**DATA BLOCK:**
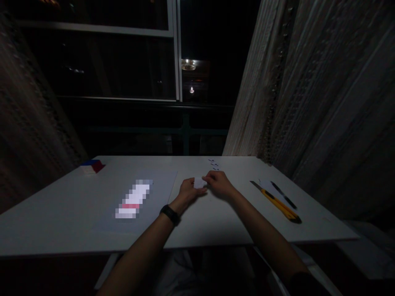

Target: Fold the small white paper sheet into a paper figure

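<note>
A small piece of white paper (199,182) is held just above the white table, between my two hands. My left hand (189,191), with a black band on its wrist, grips the paper's left and lower edge. The fingers of my right hand (219,183) pinch its right edge. Beyond the hands lie several small dark-marked scraps (213,163). To the right, a yellow utility knife (279,204) rests with its blade out, beside a dark pen (284,195).
On the left of the table (61,213) lies a large pale sheet (163,193) with a bright blurred-out screen (133,200) on it. A blue, white and red cube (92,166) sits at the far left. Curtains (247,94) hang beside the dark window.
</note>
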`<state>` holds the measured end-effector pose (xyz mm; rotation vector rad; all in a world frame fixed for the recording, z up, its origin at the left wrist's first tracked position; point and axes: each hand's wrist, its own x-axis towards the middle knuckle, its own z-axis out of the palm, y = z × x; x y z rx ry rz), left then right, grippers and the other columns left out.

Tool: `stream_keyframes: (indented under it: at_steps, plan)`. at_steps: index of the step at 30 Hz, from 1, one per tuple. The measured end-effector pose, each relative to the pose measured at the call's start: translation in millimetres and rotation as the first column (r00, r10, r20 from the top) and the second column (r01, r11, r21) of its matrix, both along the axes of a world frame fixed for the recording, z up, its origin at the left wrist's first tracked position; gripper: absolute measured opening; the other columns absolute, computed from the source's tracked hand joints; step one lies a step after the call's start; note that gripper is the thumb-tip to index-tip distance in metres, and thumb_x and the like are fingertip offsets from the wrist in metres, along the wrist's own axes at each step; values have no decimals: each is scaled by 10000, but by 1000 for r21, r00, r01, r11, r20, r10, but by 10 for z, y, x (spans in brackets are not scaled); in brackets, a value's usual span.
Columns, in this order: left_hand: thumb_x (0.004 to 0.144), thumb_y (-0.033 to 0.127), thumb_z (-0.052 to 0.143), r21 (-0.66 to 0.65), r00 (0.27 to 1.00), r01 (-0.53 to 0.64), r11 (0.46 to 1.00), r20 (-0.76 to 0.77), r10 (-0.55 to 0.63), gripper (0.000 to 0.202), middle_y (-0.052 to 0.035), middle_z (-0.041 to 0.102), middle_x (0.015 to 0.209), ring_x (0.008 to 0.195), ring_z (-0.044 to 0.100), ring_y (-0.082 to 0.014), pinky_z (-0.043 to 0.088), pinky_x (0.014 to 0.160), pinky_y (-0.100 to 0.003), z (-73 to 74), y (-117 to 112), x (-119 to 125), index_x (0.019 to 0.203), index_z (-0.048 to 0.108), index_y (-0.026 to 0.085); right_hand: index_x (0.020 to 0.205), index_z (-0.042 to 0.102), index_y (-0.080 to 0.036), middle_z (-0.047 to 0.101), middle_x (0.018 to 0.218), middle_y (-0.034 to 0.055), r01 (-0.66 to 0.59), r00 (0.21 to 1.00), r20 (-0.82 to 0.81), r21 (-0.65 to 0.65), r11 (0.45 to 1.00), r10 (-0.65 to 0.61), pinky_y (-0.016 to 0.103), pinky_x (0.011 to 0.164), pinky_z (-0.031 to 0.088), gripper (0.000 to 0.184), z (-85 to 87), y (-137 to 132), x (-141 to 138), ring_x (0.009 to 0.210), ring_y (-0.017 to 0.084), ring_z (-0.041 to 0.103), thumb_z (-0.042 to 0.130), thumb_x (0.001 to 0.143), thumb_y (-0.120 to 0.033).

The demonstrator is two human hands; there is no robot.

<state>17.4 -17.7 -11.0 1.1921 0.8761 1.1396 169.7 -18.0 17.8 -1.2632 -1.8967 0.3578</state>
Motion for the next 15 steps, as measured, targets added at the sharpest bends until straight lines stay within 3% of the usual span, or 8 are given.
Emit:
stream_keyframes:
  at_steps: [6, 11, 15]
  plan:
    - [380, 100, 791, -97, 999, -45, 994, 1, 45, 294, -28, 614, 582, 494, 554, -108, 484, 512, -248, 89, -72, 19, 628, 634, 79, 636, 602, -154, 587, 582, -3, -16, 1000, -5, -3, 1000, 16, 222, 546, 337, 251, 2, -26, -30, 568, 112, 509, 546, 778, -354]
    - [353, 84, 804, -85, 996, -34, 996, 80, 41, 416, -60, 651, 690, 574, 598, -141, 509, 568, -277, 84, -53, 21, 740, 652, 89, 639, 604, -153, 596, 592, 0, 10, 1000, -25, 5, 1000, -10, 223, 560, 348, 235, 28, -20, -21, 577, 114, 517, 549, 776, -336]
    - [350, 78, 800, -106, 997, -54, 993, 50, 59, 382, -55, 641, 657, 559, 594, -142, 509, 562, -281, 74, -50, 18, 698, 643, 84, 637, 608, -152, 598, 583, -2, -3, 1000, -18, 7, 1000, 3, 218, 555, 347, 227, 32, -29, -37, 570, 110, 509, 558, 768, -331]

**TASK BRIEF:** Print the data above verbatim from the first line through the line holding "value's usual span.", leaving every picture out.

**RESULT OF THE EXERCISE:**
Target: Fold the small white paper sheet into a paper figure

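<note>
A small piece of white paper (199,182) is held just above the white table, between my two hands. My left hand (189,191), with a black band on its wrist, grips the paper's left and lower edge. The fingers of my right hand (219,183) pinch its right edge. Beyond the hands lie several small dark-marked scraps (213,163). To the right, a yellow utility knife (279,204) rests with its blade out, beside a dark pen (284,195).
On the left of the table (61,213) lies a large pale sheet (163,193) with a bright blurred-out screen (133,200) on it. A blue, white and red cube (92,166) sits at the far left. Curtains (247,94) hang beside the dark window.
</note>
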`<state>` holds the measured end-effector pose (xyz mm; rotation vector rad; all in a world frame fixed for the recording, z up, its origin at the left wrist's first tracked position; point and axes: each hand's wrist, its own x-axis towards the middle knuckle, its own z-axis out of the palm, y = z × x; x y z rx ry rz), left then right, grippers and the other columns left out.

Tool: `stream_keyframes: (indented under it: at_steps, plan)`. at_steps: index of the step at 30 Hz, from 1, one per tuple. The measured end-effector pose, each relative to the pose measured at the call's start: translation in millimetres and rotation as the first column (r00, r10, r20 from the top) and the second column (r01, r11, r21) of its matrix, both along the axes of a world frame fixed for the recording, z up, its origin at the left wrist's first tracked position; gripper: absolute measured opening; the other columns absolute, computed from the source's tracked hand joints; step one lies a step after the call's start; note that gripper is the thumb-tip to index-tip distance in metres, and thumb_x and the like are fingertip offsets from the wrist in metres, along the wrist's own axes at each step; values have no decimals: each is scaled by 10000, but by 1000 for r21, r00, r01, r11, r20, r10, but by 10 for z, y, x (spans in brackets are not scaled); in brackets, a value's usual span.

Nothing else belongs to this answer.